— TASK ITEM —
Write out every line from the listing below where the string "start" is found.

— SOURCE INFORMATION —

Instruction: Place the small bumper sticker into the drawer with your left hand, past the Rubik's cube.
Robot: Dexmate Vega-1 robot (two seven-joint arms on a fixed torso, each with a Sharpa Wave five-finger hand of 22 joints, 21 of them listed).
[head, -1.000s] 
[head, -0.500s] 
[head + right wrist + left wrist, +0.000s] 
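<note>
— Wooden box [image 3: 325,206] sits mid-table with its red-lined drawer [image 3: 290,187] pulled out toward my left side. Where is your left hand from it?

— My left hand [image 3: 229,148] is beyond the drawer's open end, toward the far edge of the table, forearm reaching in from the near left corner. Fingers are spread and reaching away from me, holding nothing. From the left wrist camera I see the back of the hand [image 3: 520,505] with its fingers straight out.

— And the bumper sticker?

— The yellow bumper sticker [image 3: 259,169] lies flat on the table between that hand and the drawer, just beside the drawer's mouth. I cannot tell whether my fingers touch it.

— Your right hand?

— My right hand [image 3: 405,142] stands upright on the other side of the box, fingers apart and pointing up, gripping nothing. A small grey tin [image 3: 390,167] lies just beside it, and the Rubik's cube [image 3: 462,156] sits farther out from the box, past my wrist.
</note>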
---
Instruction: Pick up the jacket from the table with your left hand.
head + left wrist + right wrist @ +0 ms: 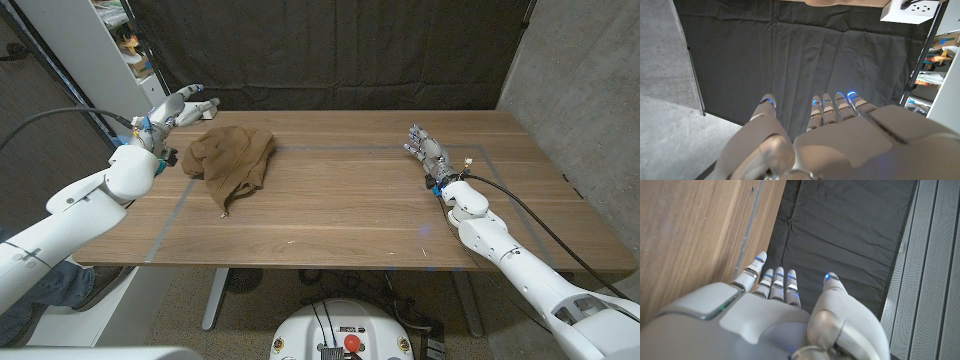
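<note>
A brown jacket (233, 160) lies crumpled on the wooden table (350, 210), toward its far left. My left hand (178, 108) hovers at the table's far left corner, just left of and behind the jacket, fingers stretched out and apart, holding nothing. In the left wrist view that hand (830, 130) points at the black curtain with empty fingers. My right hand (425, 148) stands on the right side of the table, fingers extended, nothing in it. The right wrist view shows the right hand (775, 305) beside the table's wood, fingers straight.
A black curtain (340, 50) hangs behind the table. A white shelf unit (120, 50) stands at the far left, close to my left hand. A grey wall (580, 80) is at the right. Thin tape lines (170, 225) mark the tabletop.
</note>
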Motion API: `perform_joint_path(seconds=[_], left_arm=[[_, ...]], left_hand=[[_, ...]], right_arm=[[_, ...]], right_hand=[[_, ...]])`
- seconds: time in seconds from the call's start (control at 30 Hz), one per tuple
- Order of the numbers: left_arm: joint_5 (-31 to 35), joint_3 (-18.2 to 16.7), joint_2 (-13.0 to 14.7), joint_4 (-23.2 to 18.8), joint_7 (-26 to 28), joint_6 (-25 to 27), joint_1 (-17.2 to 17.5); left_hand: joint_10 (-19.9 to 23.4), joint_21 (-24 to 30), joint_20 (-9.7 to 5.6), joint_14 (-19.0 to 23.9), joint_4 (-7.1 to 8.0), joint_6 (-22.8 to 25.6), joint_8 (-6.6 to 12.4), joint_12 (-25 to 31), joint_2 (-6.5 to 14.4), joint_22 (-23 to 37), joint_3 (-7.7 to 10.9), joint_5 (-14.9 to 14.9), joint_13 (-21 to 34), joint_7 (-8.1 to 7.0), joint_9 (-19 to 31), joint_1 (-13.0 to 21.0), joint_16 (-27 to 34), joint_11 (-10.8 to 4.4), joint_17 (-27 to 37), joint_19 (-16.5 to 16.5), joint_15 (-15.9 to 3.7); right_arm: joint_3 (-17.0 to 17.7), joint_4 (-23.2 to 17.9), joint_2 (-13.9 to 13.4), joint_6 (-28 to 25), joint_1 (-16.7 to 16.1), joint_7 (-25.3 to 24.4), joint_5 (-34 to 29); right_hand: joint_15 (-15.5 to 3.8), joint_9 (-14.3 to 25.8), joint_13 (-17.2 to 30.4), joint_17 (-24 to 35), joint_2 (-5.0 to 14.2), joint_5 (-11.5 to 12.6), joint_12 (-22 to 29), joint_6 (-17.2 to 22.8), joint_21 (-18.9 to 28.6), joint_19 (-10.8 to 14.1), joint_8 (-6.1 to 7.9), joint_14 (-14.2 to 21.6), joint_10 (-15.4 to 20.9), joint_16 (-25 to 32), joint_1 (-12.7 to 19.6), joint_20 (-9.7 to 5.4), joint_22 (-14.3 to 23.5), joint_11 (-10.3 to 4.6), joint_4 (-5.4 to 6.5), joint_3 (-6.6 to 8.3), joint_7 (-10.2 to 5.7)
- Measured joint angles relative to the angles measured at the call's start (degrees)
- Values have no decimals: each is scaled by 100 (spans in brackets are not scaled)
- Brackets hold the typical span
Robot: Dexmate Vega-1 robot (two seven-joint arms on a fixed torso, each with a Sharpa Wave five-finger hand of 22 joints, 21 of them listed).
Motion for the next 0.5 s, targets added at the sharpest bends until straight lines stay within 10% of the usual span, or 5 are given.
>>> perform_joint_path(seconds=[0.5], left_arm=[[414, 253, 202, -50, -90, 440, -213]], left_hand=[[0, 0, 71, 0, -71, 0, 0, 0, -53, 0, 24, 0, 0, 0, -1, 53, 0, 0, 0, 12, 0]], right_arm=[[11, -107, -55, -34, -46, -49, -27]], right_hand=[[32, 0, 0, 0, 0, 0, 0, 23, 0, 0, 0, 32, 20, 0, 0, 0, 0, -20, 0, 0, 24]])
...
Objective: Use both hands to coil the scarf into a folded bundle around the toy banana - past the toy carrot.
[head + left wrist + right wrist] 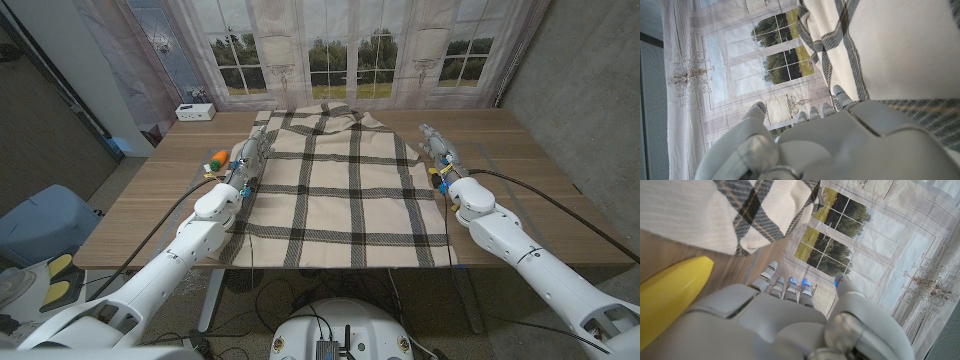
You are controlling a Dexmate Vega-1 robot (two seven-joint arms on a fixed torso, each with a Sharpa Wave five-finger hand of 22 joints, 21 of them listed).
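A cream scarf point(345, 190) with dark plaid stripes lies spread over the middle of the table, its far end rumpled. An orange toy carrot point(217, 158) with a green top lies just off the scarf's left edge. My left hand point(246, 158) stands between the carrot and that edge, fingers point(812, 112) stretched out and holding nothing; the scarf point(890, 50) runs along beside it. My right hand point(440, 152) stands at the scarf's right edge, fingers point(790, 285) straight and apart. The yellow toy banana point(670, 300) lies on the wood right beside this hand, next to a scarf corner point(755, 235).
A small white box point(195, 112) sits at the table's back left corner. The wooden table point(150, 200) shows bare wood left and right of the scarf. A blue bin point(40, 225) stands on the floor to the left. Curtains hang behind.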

— SOLUTION FOR THIS PROBLEM —
- seconds: time in seconds from the call's start (control at 30 Hz), one per tuple
- Measured joint angles relative to the angles measured at the call's start (degrees)

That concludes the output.